In What is a Mental Health Crisis (Part 1) it was discussed how to know when someone is going through a mental health crisis, what to do, and how to respond when witnessing someone in a mental health crisis. In this second part, preventative/safety measures along with self-care measures are introduced.



Q4. What are some preventive/safety measures that can be taken? How to identify triggers and create a safe environment?

By Jonathan Au


When a person is going through a mental health crisis, it is common for unpredictable outcomes and behaviours to occur (e.g., suicidal ideation, self-harm, etc.). Coming up with a safety plan can be a helpful tool for individuals to address escalating behaviours or symptoms of crises. A safety plan should be created by the person with the mental health crisis together with their family and/or friends. The best time to develop this plan is when things are going well.


Here are five steps to help take preventive measures and come up with a safety plan:


Step 1: Identify and list down warning signs or triggers

  • While there are general warning signs, triggers can be highly individualistic in nature, making it difficult to identify. Thus, it is important to listen and assist in a non-judgmental way.

  • Look out for situations or events that tend to create overwhelming feelings, such as fear, anxiety, and anger.

  • Certain situations which may be triggering include being isolated without social contact, not having enough sleep, financial struggles, conflict/arguments with loved ones or friends, overwhelmed by the amount of work tasks

  • Thoughts may include “when I notice I’m skipping meals, thoughts of suicide/self-harm surface”, “... reminds me of abuse I’ve experienced”

Step 2: Identify and list down coping skills

  • Make a list of certain things they can do as they're going through a mental health crisis. This can consist of anything that provides comfort or some distraction from the crisis.

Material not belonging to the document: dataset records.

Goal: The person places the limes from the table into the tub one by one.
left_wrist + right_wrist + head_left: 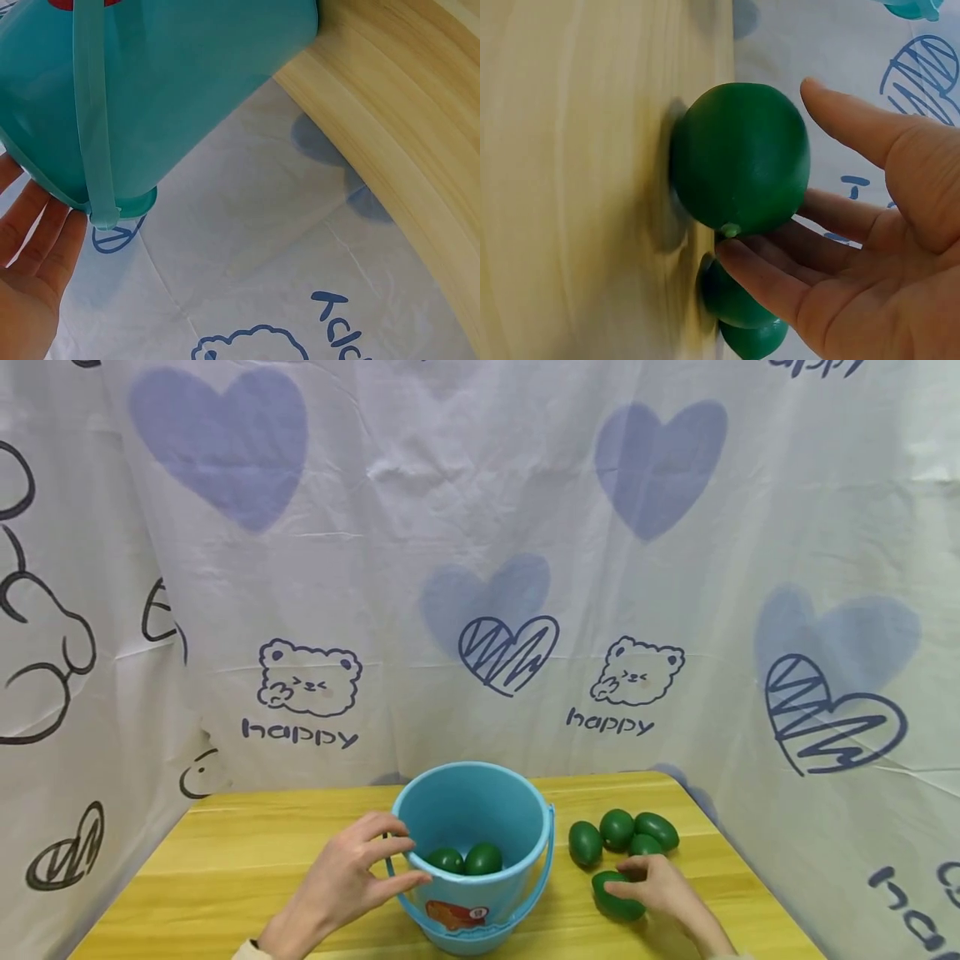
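A light-blue bucket stands upright on the table, with two smooth green limes visible inside it. My left hand holds the bucket's near-left rim, fingers at the edge and thumb low on the front. In the left wrist view, the fingertips of the left hand meet the rim beside the handle. Over on the right, my right hand is around a single lime. The right wrist view shows this lime between thumb and fingers, the thumb apart from it.
Several more limes lie grouped on the right side of the yellow wood-grain table, just beyond the right hand. A white cloth printed with hearts and bears hangs behind the table and along both sides.
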A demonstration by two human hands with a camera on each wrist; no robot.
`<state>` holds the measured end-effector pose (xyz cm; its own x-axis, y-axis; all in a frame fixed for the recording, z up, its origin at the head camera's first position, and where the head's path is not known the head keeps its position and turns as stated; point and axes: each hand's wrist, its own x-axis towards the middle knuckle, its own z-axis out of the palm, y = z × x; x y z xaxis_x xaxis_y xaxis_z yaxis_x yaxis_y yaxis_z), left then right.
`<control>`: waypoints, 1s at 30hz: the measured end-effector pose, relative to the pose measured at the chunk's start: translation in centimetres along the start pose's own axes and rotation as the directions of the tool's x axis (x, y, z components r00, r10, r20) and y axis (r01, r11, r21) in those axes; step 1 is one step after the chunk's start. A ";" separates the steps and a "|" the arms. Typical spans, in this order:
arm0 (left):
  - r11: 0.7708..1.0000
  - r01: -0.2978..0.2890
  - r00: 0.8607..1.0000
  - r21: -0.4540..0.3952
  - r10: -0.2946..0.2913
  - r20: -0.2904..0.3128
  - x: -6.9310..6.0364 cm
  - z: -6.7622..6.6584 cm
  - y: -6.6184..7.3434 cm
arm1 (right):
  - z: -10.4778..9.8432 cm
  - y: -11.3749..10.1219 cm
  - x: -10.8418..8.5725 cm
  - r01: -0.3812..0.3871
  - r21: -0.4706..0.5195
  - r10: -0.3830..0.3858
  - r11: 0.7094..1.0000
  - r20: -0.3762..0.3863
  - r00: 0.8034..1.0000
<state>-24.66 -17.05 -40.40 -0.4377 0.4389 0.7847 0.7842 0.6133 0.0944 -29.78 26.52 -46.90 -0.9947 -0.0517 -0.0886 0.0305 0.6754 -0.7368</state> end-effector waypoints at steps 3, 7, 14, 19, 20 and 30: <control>1.000 -0.003 1.000 0.000 0.003 -0.001 0.1 0.0 0.0 | 0.1 0.3 0.1 -0.011 -0.048 0.011 0.999 0.003 1.000; 1.000 0.005 1.000 0.001 -0.005 0.007 0.0 0.0 -0.1 | 0.2 0.7 0.3 -0.031 -0.076 0.032 0.997 0.010 0.999; 1.000 -0.005 1.000 -0.021 0.005 -0.010 0.0 0.2 0.1 | 0.3 0.8 0.5 -0.065 -0.060 0.066 0.996 0.007 0.998; 0.999 0.017 1.000 -0.040 -0.018 -0.020 -0.2 0.4 0.2 | 0.4 0.5 0.5 -0.066 -0.066 0.066 0.996 -0.008 0.998; 0.999 0.027 0.999 -0.041 -0.028 -0.018 -0.2 0.4 0.2 | 0.4 0.4 0.4 -0.062 -0.065 0.062 0.996 -0.010 0.998; 0.997 0.046 0.998 -0.059 -0.048 -0.030 -0.7 0.8 0.1 | 0.5 -1.4 0.5 0.015 0.058 -0.014 0.998 -0.021 1.000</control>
<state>-24.60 -16.79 -41.45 -0.4613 0.3893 0.7973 0.7879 0.5930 0.1662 -30.27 25.17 -46.21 -0.9969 -0.0459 -0.0643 0.0210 0.6310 -0.7755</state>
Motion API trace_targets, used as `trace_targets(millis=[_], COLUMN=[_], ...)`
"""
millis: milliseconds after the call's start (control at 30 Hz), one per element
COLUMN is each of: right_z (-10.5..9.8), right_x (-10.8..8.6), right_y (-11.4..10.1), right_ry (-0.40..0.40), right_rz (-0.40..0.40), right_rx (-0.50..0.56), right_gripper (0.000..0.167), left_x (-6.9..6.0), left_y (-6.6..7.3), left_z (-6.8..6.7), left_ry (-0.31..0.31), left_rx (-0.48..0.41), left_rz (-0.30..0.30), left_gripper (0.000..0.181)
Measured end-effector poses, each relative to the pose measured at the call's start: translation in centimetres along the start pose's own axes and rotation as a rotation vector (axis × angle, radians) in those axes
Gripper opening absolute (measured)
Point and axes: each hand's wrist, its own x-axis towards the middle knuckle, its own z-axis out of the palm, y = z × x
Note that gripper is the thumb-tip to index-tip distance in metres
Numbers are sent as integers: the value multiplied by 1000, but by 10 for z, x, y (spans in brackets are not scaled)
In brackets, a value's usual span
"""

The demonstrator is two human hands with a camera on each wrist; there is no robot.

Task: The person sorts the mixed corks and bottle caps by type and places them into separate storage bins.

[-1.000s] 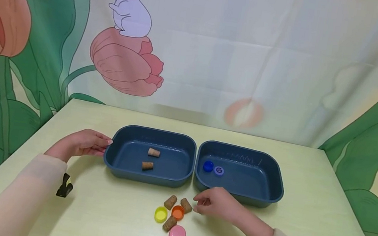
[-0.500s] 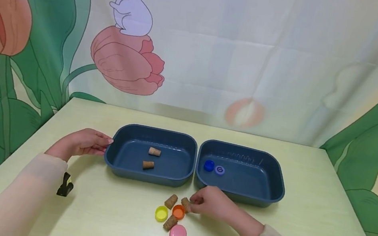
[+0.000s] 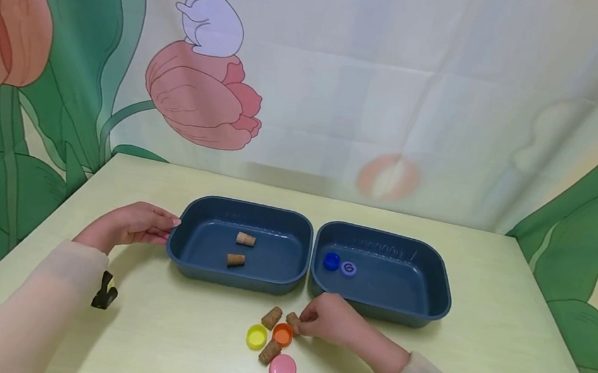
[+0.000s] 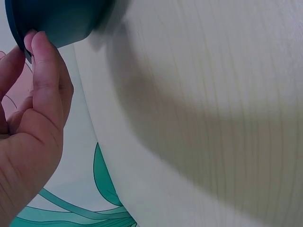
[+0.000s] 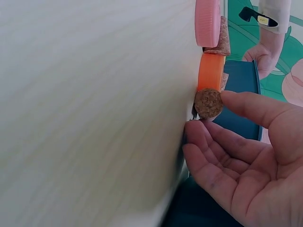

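My left hand [image 3: 138, 224] holds the near-left rim of the left dark blue tray [image 3: 240, 281], thumb and fingertips at its edge. Two corks, one lighter cork [image 3: 246, 239] and one browner cork [image 3: 236, 260], lie inside that tray. In front of the right tray, my right hand [image 3: 334, 321] pinches a cork [image 5: 208, 103] between thumb and fingers, still down at the table. Touching or very near that cork is an orange bottle cap [image 3: 282, 334]. Around it lie another cork [image 3: 271, 318], a third cork [image 3: 270, 352], a yellow cap [image 3: 257, 337] and a pink cap [image 3: 283, 370].
Close beside the left tray stands the right dark blue tray [image 3: 407, 313], holding a blue cap [image 3: 331, 261] and a purple cap [image 3: 348, 269]. The pale table [image 3: 167, 346] ends at a printed curtain [image 3: 316, 106] behind.
My right hand has moved left, from beside the nearest cork onto it, and its fingers have closed round it. The left hand has kept its place at the tray rim.
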Motion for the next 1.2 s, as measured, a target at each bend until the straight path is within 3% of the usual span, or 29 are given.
trace_targets(millis=[267, 633, 1000, 1200], right_z=[1, -12, -46, -71], right_x=[-2, -19, -36, -47], right_y=[0, -1, -1, -5], right_ry=[26, 52, 26, -11], right_rz=[33, 34, -52, -34], right_rx=[34, 66, -7, -49], right_gripper=[12, 19, 12, 11], left_x=[1, 0, -2, -1], left_y=[1, 1, 2, 2], left_z=[1, 0, 1, 1], left_ry=[4, 3, 0, -7], left_rx=[3, 14, -3, -4], left_rz=[0, -2, -1, 2], left_gripper=[48, 51, 49, 48])
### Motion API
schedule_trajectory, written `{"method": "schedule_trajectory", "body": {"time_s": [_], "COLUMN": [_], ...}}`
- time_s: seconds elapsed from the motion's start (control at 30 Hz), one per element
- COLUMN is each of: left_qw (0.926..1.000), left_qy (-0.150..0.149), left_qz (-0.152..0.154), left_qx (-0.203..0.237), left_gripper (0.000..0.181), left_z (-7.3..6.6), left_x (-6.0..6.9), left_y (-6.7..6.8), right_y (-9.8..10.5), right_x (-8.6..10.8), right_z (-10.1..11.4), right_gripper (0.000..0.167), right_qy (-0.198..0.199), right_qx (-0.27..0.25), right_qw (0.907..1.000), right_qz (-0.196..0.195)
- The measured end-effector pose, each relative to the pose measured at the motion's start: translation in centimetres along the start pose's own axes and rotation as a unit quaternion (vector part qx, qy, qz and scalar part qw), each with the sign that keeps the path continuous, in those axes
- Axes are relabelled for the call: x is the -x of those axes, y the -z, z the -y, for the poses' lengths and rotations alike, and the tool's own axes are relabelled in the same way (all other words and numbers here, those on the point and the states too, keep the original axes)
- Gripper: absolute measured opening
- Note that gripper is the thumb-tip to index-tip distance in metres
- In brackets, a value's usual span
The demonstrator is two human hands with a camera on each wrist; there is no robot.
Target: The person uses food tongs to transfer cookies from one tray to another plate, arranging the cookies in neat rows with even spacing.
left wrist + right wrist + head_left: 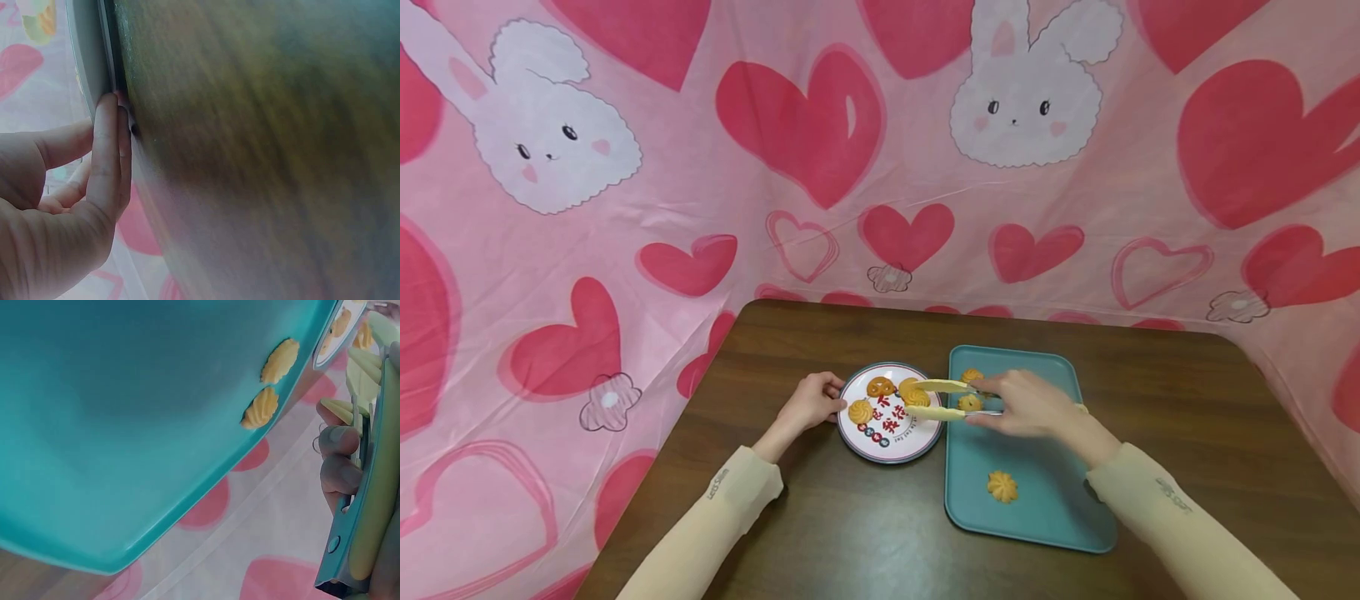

  • Be mindful of the limited access to resources and be non-judgmental when helping others come up with their coping resources

  • Some ways to cope may be taking a warm, relaxing bath or shower; watching their favourite YouTube channels (ensure they are not triggering); taking deep breaths; listening to music; painting or making art; journalling; and many more.

Step 3: Identify and list down social contacts

  • Have a list of contacts (minimum three names and phone numbers) one can reach out to during a mental health crisis in case one is unable to distract themselves with self-help/coping measures. It's important to have more than one contact in case they are unavailable.

  • Examples of social contacts: a close friend, a parent, a partner

Step 4: Identify and list down professional assistance resources

List down available professional resources, along with their phone numbers, email address, clinic/hospital address (if applicable) and other pertinent contact information.

  • This is a good place to keep a number of mental health crisis hotlines:

  • 24 Hour Hotlines:

  • BeFrienders - 03-7627 2929

  • Talian Kasih - 15999

  • Women's Aid Organisation - 03-3000 8858

  • Tenaganita - 012-335 0512 or 012-339 5350

  • Others:

  • AWAM: Telenita Helpline - 016-237 4221 or 016-228 4221 (9:30AM - 5:30PM Mon-Fri)

  • Buddy Bear Childline - 1800-18-2327 (12PM - 12AM Everyday)

  • General Emergency - 999

  • Note that this isn't a comprehensive list of available hotlines. There are many more out there, but having a few listed can make a big difference.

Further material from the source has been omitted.